▸ INFORMATION PROVIDED
= Beginning of Section =
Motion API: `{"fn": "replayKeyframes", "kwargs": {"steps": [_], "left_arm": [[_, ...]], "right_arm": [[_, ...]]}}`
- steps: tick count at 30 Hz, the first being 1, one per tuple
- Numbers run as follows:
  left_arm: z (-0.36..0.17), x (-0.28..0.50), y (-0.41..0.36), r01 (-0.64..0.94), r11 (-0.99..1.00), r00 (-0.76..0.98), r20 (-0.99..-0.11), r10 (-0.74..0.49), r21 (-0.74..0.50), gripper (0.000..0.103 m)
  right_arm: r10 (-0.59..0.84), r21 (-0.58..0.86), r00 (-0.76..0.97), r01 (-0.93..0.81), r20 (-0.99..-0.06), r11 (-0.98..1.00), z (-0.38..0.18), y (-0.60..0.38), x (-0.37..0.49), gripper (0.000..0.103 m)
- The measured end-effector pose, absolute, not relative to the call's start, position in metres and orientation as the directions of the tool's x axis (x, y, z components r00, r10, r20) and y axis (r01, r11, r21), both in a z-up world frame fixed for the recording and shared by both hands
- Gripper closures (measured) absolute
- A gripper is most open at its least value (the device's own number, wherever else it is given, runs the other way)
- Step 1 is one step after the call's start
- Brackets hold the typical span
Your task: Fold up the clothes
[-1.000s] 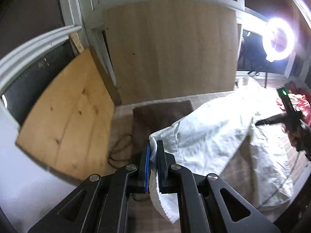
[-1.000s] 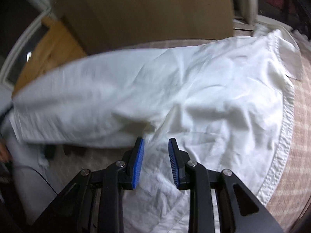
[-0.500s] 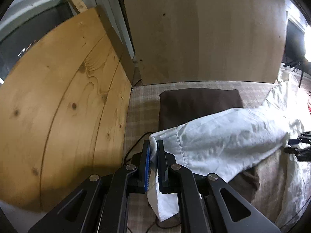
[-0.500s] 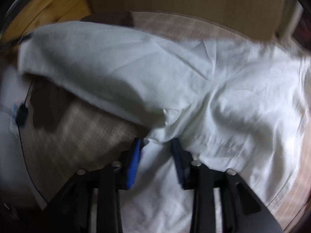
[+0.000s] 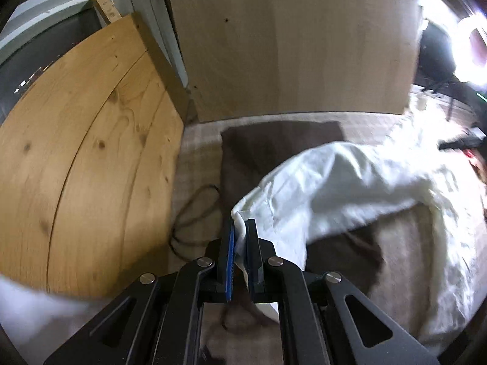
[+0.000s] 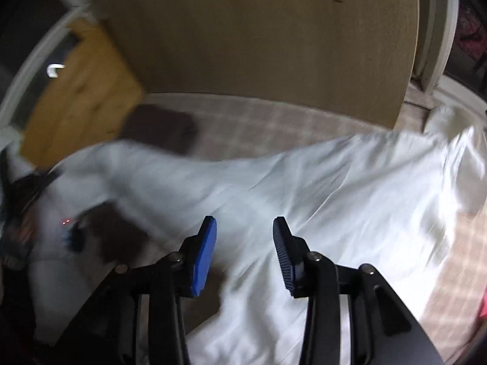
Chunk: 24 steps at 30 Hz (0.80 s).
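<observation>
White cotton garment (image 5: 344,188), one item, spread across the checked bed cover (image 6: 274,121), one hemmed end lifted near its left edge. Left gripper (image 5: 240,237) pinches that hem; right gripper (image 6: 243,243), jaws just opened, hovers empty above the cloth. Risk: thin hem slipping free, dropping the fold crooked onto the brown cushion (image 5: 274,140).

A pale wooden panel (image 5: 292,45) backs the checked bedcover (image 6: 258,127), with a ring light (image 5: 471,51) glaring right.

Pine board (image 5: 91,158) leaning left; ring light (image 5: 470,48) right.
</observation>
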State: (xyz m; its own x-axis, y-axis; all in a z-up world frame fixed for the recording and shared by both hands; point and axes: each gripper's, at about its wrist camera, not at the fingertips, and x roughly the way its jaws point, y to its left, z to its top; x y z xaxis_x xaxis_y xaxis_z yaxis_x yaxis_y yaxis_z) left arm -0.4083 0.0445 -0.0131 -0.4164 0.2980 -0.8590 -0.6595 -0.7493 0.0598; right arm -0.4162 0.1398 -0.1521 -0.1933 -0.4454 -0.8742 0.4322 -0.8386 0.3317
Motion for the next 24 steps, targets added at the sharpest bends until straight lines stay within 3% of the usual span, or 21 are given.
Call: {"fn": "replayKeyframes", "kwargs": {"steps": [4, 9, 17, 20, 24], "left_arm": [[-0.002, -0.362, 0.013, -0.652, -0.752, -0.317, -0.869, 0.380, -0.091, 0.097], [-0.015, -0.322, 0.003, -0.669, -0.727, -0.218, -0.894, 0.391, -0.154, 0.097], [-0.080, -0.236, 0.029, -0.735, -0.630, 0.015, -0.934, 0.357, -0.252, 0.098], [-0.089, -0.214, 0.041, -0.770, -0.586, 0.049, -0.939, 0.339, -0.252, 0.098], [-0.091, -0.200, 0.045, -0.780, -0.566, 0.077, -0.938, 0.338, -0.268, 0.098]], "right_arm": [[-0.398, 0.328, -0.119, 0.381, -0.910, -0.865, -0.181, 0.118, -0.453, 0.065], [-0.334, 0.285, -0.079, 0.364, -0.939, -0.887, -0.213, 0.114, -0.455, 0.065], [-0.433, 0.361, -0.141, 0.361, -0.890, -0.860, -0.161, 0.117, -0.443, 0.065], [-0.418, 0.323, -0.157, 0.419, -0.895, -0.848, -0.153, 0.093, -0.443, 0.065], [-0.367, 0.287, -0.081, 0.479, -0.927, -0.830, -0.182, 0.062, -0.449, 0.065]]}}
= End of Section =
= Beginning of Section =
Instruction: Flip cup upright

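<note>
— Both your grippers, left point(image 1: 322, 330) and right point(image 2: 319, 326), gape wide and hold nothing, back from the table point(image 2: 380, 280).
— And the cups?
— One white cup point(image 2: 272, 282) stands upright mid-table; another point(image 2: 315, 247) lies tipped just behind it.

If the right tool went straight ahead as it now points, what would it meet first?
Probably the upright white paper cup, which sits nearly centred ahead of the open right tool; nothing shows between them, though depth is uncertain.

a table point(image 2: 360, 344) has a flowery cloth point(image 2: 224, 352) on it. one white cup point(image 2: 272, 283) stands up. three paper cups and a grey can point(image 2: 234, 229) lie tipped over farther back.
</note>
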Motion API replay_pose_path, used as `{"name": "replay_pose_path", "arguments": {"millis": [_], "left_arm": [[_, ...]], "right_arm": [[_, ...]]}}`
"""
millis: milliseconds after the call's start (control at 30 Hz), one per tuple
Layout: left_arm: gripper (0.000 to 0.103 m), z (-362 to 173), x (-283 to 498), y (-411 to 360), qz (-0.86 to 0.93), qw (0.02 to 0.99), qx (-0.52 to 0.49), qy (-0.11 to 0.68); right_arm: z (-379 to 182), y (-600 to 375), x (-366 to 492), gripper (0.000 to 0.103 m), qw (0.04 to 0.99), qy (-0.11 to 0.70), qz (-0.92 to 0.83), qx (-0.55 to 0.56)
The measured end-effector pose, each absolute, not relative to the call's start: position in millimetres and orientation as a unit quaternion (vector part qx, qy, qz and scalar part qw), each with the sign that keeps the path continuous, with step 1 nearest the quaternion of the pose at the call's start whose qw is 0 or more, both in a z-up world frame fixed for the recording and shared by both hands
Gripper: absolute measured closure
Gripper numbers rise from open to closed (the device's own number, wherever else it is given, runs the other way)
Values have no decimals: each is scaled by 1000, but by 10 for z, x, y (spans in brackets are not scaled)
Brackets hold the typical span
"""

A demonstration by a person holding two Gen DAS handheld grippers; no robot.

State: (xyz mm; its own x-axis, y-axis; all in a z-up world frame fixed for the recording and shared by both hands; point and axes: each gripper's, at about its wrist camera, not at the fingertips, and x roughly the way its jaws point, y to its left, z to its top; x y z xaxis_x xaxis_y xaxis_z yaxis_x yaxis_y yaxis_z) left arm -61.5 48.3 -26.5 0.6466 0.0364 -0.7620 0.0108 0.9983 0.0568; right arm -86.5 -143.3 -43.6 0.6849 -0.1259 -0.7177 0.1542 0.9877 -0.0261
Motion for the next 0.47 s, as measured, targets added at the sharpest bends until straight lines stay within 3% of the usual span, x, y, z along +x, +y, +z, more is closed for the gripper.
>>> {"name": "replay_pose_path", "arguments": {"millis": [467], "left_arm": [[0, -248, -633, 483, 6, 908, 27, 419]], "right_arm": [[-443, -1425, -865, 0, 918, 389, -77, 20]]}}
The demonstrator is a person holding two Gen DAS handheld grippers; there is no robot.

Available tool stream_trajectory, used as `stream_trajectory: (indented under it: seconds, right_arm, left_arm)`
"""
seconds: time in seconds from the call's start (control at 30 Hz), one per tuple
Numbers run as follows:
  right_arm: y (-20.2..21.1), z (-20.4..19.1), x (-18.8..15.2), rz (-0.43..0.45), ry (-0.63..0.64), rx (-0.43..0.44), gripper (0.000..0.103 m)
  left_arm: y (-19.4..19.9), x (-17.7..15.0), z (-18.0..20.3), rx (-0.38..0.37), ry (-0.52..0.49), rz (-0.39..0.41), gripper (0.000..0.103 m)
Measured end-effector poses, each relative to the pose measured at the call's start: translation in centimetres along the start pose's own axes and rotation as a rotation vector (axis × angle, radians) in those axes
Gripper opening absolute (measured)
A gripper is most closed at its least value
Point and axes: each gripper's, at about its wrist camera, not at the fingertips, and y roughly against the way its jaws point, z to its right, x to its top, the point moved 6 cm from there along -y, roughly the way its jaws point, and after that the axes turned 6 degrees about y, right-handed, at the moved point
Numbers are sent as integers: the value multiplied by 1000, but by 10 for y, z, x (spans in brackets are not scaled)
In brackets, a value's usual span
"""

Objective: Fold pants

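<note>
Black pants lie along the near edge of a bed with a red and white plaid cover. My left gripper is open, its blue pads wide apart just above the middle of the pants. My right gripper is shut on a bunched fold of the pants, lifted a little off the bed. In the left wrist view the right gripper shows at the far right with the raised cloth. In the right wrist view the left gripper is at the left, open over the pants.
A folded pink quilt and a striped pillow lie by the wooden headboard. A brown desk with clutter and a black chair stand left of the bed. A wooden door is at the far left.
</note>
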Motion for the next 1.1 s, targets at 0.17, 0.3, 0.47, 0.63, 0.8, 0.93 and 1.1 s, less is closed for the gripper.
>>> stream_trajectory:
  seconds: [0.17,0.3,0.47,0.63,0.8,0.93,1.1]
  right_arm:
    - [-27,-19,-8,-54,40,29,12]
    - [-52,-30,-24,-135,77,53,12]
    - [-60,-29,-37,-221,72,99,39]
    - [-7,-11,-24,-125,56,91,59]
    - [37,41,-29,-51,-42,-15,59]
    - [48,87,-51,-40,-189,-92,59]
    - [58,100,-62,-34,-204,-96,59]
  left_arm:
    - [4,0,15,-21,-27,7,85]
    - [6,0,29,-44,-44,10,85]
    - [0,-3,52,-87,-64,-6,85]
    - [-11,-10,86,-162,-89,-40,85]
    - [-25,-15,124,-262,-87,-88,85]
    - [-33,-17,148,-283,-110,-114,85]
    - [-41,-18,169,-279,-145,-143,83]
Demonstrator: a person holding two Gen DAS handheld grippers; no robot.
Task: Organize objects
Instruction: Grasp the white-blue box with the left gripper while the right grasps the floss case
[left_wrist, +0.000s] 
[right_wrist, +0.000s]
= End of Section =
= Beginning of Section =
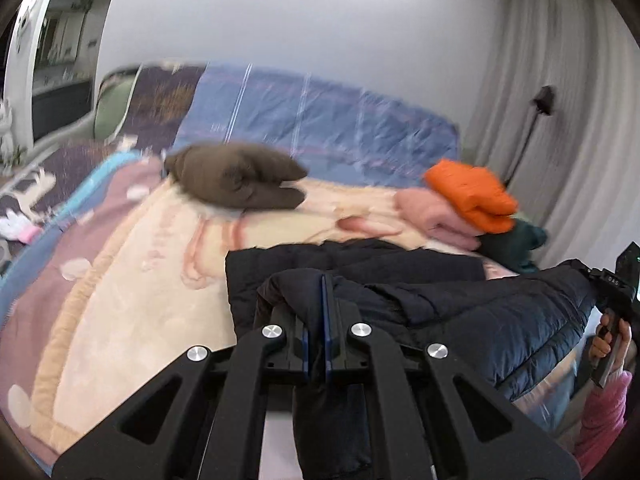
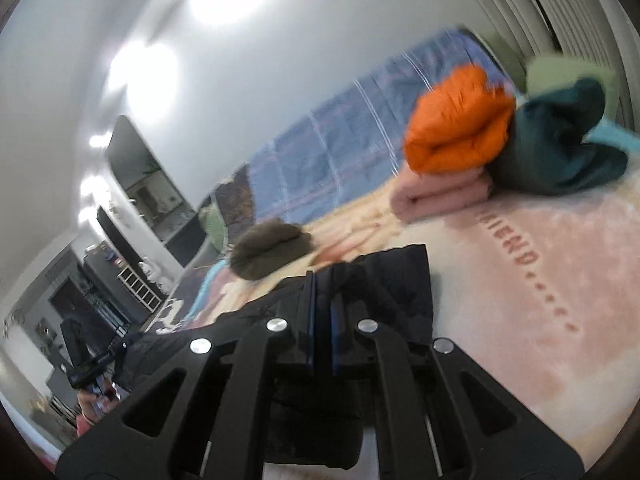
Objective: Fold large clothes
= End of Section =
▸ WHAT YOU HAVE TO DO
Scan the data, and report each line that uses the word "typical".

▸ SOLUTION FOR THIS PROBLEM
- Brackets hold the typical span
Brackets hold the typical span

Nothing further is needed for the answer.